Dat Nguyen is a sociocultural anthropologist and a postdoctoral researcher at the NIOD Institute for War, Holocaust and Genocide Studies. His research focuses on the anthropology of religion, care and citizenship, war legacies and trauma in Vietnam. He has published on Vietnamese Buddhism, youth culture, and mental health in Journal of Vietnamese Studies and Journal of Global Buddhism. At the NIOD, his research on the commemoration of the war dead and the transgenerational transmission of war memory and trauma in southern Vietnam is forthcoming in Human Remains and Violence: An Interdisciplinary Journal and War & Society (with Tam Ngo). He is also contributing to the development of NIOD’s research program on the environment and violence, particularly through his research on Agent Orange and disability care in Vietnam.

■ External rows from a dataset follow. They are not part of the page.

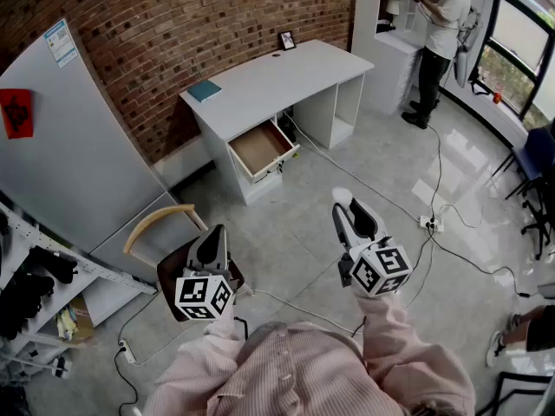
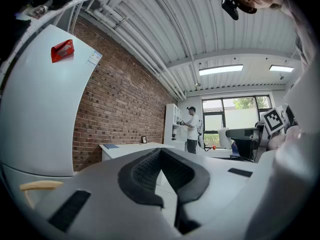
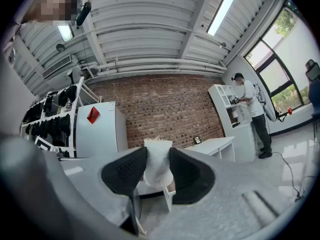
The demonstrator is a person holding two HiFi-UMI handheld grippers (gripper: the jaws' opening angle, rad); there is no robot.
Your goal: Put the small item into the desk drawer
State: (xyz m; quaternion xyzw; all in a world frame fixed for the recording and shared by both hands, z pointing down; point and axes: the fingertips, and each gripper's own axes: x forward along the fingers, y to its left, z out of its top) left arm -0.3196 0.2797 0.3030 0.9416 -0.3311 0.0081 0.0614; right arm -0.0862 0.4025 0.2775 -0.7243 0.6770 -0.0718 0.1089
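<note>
A white desk (image 1: 286, 76) stands against the brick wall, and its wooden drawer (image 1: 260, 148) is pulled open at the front. My right gripper (image 1: 342, 201) is held up over the floor well short of the desk, shut on a small white item (image 3: 157, 166) that sits upright between its dark pads (image 3: 127, 170). In the head view the item (image 1: 341, 195) shows as a white tip at the jaws. My left gripper (image 1: 213, 234) hovers lower left, above a chair. Its pads (image 2: 145, 171) meet at the tips with nothing between them.
A wooden chair (image 1: 163, 222) is just beyond my left gripper. A tall grey cabinet (image 1: 78, 146) and a rack of dark items (image 1: 30, 289) stand at the left. Cables and a power strip (image 1: 431, 224) cross the floor. A person (image 1: 440, 33) stands at the far shelves. On the desk are a blue book (image 1: 205, 91) and a small frame (image 1: 287, 40).
</note>
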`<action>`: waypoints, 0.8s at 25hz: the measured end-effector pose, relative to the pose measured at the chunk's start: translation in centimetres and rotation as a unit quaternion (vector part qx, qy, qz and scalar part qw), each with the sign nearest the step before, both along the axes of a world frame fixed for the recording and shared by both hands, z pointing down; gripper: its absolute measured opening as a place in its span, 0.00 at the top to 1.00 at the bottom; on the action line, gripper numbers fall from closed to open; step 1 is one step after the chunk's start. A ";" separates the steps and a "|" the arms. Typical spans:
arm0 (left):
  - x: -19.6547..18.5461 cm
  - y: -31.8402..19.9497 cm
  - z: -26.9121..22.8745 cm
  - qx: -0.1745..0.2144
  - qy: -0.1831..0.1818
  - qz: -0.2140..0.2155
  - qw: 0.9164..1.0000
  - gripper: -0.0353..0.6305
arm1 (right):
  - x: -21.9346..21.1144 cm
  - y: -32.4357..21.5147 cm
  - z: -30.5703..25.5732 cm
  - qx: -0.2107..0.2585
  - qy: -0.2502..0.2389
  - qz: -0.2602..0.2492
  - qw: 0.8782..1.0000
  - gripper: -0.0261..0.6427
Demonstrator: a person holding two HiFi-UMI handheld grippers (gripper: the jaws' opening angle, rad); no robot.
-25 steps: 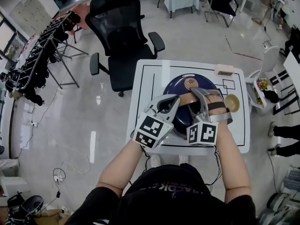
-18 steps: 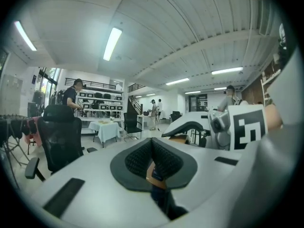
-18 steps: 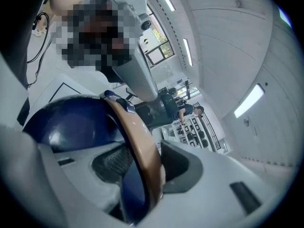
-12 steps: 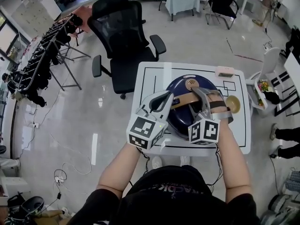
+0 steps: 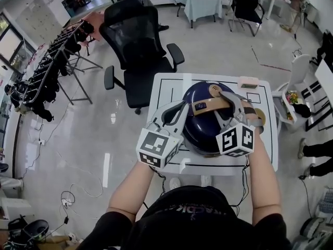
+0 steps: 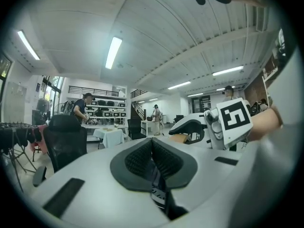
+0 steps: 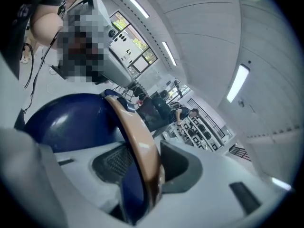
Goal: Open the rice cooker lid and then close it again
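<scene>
Both hands have come up since the earlier frames, and the dark blue rice cooker [image 5: 200, 129] now bulks larger and nearer in the head view, its dome tipped toward the camera, which I read as the opening stroke under way. The seam between lid and body is hidden, so I cannot tell how far the lid has parted. The cooker stands in the middle of the white tabletop [image 5: 165, 87], and nothing of its inside shows. A black office chair [image 5: 136, 40] sits just beyond the tabletop's far left corner. To the right, on the floor, a white bin [image 5: 289, 82] holds a few colourful things too small to name. The tan handle [image 5: 209, 106] that arches over the dome has swung up with the right hand. The right claw [image 5: 225, 101] has its jaws set wide and closed on that handle, which the right gripper view shows as the tan strip [image 7: 138, 144] filling the gap between the pads. The left claw [image 5: 179, 109] is closed with nothing in it, its pads meeting in the left gripper view [image 6: 153, 158], and it hovers just beside the cooker's left flank. If the lid is to reach fully open, the lift likely has further to go. A small pink object [image 5: 248, 82] lies at the tabletop's far edge.
</scene>
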State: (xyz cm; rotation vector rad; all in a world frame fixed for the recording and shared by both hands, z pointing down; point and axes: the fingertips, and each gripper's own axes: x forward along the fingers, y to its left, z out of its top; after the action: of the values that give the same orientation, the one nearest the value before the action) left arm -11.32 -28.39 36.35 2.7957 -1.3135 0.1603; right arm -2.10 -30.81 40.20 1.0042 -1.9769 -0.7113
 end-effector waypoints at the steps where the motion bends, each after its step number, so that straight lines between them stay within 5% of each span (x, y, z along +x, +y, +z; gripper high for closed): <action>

Hinke Piersma is a historian and studied history at the University of Amsterdam. Since 1998 she has worked at the research department of the NIOD (since 2012 as senior researcher). In 2005 she completed her dissertation about four German war criminals who, from their trials in 1948-1949 until the release of the last two in 1989, were the subject of an intense public and political debate in Dutch society. For a couple of years she was team leader of the Societal Research Programme at NIOD (research that is commissioned and funded public, semi-public and private institutions). Currently she is head of the Research Department. She is interested in themes concerning the aftermath of the Second World War, i.e. spoliation and restitution on property rights of the persecuted Jews, and also involved in discussions on notions of Dutch resistance. At the moment she is writing a biography about a Jewish lawyer who was part of a group that had special protection of the Dutch administration during the German occupation of the Netherlands.
Ken MacLean is a cultural anthropologist at the Strassler Center for Holocaust and Genocide Studies, Clark University. His research focuses on the possibilities and limits of human rights documentation as a mode of truth-seeking. MacLean’s most recent book, Crimes in Archival Form: Human Rights, Fact Production, and Myanmar (University of California Press, 2022), is short-listed for the 2023 ICAS book prize.